Third, while schools still hold a responsibility to teach students healthy habits, they must decouple discussions of health from discussions of weight. They can do this by incorporating Health at Every Size principles, which, according to the Association for Size Diversity and Health, were based on guidance from health care workers who “reject both the use of weight, size, or BMI as proxies for health, and the myth that weight is a choice.” This approach is compatible with multiple models of health, which Ashanté Reese calls on schools to adopt. “[We] are so focused on physical health that we disconnect it from mental and spiritual and other forms of health and wellness,” she points out.

Finally, it is important for students to see people of all sizes engaging in a variety of activities without stigma and without being pigeonholed into certain social roles based on weight. Given the negative health and social effects of anti-fat attitudes, internalized and otherwise, positive depictions of people of all sizes may go a long way toward improving the overall health of fat people—and toward reducing our collective misplaced obsession with weight.

*Names have been changed to protect privacy.

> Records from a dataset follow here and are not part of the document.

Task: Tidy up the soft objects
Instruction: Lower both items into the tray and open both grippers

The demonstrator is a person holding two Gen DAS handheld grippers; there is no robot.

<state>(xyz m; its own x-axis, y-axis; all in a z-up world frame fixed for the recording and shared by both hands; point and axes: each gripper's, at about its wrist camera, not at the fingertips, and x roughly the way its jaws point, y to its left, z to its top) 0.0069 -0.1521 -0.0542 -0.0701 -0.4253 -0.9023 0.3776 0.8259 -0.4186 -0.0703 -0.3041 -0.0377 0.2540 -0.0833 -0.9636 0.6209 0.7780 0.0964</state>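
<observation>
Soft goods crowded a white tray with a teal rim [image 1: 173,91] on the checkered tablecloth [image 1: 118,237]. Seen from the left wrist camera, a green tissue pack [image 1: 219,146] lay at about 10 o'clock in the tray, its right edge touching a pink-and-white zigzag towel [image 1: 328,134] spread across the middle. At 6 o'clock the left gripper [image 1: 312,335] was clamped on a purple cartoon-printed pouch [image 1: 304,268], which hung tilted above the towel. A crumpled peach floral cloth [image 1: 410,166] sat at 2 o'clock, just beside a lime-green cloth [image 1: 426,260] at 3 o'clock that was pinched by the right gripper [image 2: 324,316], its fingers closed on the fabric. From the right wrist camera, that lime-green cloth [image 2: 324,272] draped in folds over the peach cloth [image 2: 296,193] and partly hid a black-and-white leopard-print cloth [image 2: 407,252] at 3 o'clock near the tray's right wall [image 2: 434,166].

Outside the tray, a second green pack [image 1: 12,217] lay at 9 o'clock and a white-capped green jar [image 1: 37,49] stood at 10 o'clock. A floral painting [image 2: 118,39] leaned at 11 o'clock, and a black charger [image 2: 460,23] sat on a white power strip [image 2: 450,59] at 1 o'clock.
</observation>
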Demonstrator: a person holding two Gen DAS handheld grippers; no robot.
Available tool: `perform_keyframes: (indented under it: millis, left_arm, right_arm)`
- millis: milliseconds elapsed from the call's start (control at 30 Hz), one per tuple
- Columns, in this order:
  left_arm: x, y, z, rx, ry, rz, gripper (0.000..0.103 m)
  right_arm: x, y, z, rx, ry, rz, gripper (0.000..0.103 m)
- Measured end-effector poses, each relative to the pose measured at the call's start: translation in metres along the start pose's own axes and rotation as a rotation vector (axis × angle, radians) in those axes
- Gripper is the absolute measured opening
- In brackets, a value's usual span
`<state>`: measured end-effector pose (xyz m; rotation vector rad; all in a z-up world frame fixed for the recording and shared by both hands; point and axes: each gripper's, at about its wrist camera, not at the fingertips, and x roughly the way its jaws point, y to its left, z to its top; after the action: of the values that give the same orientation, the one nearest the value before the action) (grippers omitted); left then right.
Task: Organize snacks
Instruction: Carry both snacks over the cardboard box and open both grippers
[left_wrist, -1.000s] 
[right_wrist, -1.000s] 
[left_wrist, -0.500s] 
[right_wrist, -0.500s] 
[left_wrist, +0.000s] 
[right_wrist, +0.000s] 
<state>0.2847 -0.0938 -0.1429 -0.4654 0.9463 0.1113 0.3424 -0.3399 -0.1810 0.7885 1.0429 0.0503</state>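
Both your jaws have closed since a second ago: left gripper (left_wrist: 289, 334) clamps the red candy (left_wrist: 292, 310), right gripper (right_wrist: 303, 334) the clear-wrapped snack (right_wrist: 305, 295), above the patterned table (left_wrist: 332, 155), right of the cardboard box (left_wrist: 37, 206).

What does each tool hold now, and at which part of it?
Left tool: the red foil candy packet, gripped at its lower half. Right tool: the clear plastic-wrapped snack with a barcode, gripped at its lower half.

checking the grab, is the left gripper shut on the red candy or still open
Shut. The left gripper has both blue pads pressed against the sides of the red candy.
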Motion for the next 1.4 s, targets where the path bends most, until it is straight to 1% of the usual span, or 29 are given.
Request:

Reece is an assistant professor of sociology at the University of Texas at Austin.

“But It’s Unhealthy!”

Despite how common it is to connect fatness with negative health outcomes, the evidence of that connection is, at best, mixed. Some studies even suggest that overweight people live longer, healthier lives, especially the elderly. In a 2015 paper, Braiden Hellec, a doctoral pharmacy student, and his colleagues at the University of Alberta in Edmonton reported little increase in the risk of mortality for people living at most body sizes. The only increases they found were at the far extremes, in people who were either severely underweight or severely overweight.

 

According to Daniel Goldberg, an associate professor in the Center for Bioethics and Humanities at the University of Colorado Anschutz Medical Campus, “There are probably more important factors for improving population health and compressing health inequalities than looking at the size of people’s bodies and trying to decrease them,” he says. “Of course there are extremes of any body size, which are bad for people, but that’s not what we’re talking about when we expand the goalposts of BMI and all of a sudden everybody’s huge and fat and death is stalking everybody.”

 

The legitimacy of an obesity epidemic has been challenged by scholars across the fields of medicine, law and sociology, most famously by Paul Campos in his 2004 book The Obesity Myth. But the perception of an obesity epidemic is enough to create a widespread atmosphere of stigma for fat people, and a growing number of studies suggest that stigma may be responsible for more negative health outcomes than body size itself.

 

A 2014 study led by Janet Latner of the University of Hawaii at Manoa shows that BMI was correlated with negative physical health-related quality of life only for women with high-internalized weight bias. A 2013 study led by Matthew Pantell of the University of California, San Francisco, compared the effect of social isolation to the more traditional risk factors of smoking, obesity, high blood pressure and high cholesterol. The study found the mortality risk of social isolation was rivaled only by the risk of smoking.

 

Finally, a 2015 study co-authored by Angelina R. Sutin of Florida State University College of Medicine suggests that weight discrimination is associated with poor health outcomes and increased mortality risk.